The task:
Lines below that include the word "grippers" should each be copied.

Supplied material:
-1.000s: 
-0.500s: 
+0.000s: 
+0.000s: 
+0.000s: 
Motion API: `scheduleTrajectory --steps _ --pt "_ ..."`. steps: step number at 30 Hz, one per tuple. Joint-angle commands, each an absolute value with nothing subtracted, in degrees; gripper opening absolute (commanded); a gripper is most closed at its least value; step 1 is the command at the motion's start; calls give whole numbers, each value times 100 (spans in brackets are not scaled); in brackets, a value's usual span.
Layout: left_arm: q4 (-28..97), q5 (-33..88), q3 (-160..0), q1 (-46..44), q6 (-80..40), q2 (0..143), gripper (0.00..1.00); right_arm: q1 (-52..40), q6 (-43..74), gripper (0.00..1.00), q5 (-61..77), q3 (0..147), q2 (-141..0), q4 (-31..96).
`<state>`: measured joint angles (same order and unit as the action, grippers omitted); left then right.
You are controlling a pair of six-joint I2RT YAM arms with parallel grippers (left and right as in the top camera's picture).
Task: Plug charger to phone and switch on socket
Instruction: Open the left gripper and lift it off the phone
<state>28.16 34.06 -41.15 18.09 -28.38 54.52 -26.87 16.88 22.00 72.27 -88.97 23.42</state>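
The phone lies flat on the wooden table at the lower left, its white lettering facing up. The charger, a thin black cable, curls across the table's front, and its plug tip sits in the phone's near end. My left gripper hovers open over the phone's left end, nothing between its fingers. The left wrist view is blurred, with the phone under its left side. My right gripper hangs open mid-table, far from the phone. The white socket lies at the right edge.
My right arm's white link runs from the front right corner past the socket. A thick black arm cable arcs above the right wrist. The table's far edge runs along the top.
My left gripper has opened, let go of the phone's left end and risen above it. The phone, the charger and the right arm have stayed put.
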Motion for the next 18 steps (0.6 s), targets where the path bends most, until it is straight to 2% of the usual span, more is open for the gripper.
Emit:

Solved exercise:
`<state>`: measured joint angles (same order and unit as the action, grippers omitted); left then right.
You are controlling a pair of six-joint I2RT YAM arms with parallel grippers (left and right as in the top camera's picture).

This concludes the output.